Suffice it to say the documents proved our suspicions were warranted. (You can read up on the nitty-gritty of the scandal here.) A State Department official’s flagrant cheering of “Go Paul!” made front-page headlines. News outlets like Think Progress and the New York Times exposed the stunning conflict of interest evident in TransCanada hand-picking a contractor in Cardno Entrix that called TransCanada a “major client.” State Department spokespeople and even Secretary Clinton faced repeated grilling from journalists. Members of Congress led by Senator Bernie Sanders (I-Vt.) and Representative Steve Cohen (D-Tenn.) stepped in and took action to hold the State Department accountable, inciting the launch of an inspector general investigation.

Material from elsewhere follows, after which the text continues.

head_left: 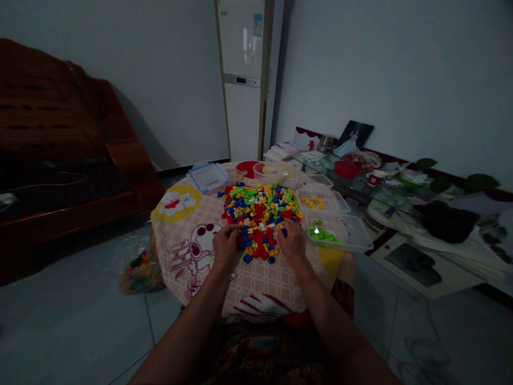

This scandal kept the Keystone XL pipeline in the news and on front pages at a crucial time — just after the White House sit-ins were completed and the #noKXL movement was in need of a show of momentum.

The bottom line

The bottom line is that we cannot expect to go through the motions of a bureaucratic process hopelessly influenced by Big Oil or any moneyed and access-rich polluter lobby and win – and that we don’t have to accept business as usual as the inevitable state of play. When government isn’t serving the public interest, it’s our job to expose it and challenge it. In this case, delegitimizing a corrupted review process worked in tandem with grassroots mobilization to force President Obama’s intervention and, ultimately, his rejection of the pipeline.

Onward

The Keystone XL pipeline is rejected, and we won a huge victory that is already sending a chill through the tar sands industry. But fifty or even five years from now it will have been a small and fleeting victory unless we can apply its lessons and capitalize on the surge of energy it has injected into the climate movement.

From mingling (and getting arrested) with the people who invested their time, money and sweat into planting their bodies at the White House in August, I can say that what motivated many was not just the goal of stopping one pipeline — but the goal of forging a movement capable of winning real and lasting climate solutions.

Moving forward, I couldn’t agree more with Jamie Henn that, “we pipeline protesters need to remain bold, grassroots risk-takers.”

Because, as Grist writer David Roberts echoes:

Greens can never match the money behind fossil fuels, but as the Keystone XL fight has shown, they can out-organize and outmaneuver their opponents when they put their bodies and sweat into it. As long as they ignore the ‘experts,’ they’ll be fine.

Yes, the Keystone XL pipeline is a corpse that TransCanada will keep trying to resurrect, and we must remain vigilant and do all we can to ensure no part of it is ever built. Yes, the path ahead remains steep. But I am hopeful that through this fight the climate movement has learned what it takes to climb, and how to do it together.